#### Instructions for the task:
Below are the records; copy each line in them that holds the word "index".

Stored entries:
=====

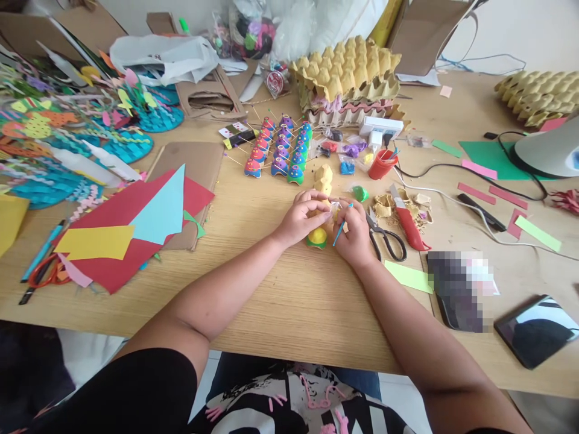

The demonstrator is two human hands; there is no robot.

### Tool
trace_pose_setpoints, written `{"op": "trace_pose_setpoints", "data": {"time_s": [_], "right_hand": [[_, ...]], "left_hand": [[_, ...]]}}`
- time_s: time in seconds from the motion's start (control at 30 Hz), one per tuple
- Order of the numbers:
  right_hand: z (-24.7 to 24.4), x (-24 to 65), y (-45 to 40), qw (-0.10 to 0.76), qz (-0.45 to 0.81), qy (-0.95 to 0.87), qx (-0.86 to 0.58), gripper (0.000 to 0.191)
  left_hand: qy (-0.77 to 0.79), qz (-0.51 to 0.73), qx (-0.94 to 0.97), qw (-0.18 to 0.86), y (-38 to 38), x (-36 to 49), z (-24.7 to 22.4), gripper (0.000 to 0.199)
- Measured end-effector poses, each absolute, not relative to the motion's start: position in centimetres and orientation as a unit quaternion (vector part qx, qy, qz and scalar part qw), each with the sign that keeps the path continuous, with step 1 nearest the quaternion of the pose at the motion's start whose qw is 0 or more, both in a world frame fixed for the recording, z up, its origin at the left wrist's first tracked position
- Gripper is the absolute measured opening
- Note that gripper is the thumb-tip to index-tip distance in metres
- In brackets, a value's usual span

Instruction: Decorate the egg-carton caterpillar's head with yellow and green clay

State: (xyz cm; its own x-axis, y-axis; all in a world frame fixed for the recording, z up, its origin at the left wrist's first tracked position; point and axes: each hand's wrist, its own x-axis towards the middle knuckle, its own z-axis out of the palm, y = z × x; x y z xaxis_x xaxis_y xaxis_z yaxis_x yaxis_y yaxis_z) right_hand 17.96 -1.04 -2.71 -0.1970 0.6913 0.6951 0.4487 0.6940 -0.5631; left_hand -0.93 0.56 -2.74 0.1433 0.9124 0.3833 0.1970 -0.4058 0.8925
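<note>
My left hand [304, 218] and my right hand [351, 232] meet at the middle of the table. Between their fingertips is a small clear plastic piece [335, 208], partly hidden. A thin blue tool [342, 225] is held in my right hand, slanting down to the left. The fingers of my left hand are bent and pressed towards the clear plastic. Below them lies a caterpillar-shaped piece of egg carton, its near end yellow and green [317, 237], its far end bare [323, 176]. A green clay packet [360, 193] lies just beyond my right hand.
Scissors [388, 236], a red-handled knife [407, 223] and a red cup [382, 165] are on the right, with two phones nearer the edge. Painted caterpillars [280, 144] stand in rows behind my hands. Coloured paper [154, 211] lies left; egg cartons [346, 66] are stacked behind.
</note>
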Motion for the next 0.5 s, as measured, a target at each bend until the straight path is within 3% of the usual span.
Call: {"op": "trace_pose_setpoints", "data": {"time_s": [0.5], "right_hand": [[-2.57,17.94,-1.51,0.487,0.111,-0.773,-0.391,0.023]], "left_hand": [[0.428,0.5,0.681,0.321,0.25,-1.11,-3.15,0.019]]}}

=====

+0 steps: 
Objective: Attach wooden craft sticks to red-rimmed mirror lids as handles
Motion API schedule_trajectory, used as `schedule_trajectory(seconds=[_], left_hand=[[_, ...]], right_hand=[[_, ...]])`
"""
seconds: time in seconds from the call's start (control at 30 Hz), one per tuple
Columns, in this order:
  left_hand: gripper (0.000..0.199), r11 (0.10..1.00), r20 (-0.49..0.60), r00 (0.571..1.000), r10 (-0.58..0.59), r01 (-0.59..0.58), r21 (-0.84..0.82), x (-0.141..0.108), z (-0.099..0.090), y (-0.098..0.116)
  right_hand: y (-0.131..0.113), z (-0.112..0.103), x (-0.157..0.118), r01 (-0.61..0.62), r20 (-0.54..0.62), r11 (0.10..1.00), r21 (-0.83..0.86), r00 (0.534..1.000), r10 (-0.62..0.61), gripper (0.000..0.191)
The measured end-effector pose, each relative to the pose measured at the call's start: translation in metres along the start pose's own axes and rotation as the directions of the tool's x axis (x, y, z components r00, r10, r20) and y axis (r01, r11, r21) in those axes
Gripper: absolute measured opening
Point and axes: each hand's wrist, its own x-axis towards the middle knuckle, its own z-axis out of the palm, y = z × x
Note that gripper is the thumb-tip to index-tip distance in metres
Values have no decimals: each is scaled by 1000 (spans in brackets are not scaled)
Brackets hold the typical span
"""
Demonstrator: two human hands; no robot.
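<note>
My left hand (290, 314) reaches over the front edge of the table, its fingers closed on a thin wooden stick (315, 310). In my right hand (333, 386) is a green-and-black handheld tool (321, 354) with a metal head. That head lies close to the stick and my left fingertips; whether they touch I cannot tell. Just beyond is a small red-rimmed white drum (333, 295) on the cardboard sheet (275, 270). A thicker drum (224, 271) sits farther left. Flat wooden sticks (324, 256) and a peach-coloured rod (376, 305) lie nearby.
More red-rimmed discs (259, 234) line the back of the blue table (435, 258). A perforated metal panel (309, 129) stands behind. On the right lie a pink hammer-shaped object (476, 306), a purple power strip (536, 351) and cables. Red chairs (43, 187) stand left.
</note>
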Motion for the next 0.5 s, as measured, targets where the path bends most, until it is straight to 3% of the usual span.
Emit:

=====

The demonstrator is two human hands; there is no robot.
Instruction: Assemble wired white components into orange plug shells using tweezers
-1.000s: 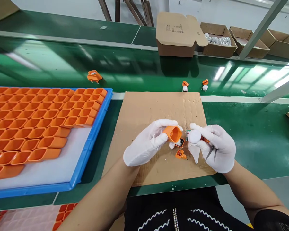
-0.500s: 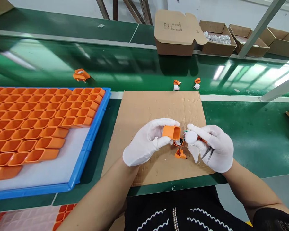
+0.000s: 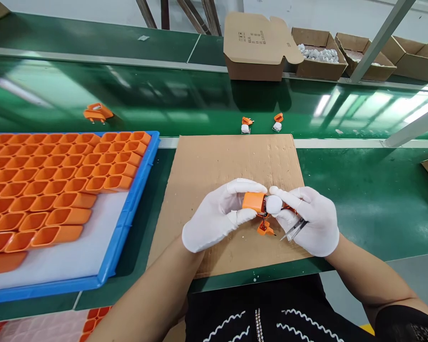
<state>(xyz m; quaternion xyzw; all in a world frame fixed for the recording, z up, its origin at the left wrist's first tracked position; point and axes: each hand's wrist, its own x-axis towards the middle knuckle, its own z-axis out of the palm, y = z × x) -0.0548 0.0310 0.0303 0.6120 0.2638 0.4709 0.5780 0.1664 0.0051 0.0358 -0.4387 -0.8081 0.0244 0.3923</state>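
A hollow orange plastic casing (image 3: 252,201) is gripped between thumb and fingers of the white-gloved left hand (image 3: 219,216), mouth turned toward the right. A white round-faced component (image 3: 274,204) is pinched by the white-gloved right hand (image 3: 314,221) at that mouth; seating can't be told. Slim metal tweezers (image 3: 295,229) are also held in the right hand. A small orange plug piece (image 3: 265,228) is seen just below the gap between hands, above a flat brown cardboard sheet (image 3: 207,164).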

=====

#### Response:
- Note that gripper is the thumb-tip to index-tip distance in metres
Note that gripper is the thumb-tip to index-tip distance in metres

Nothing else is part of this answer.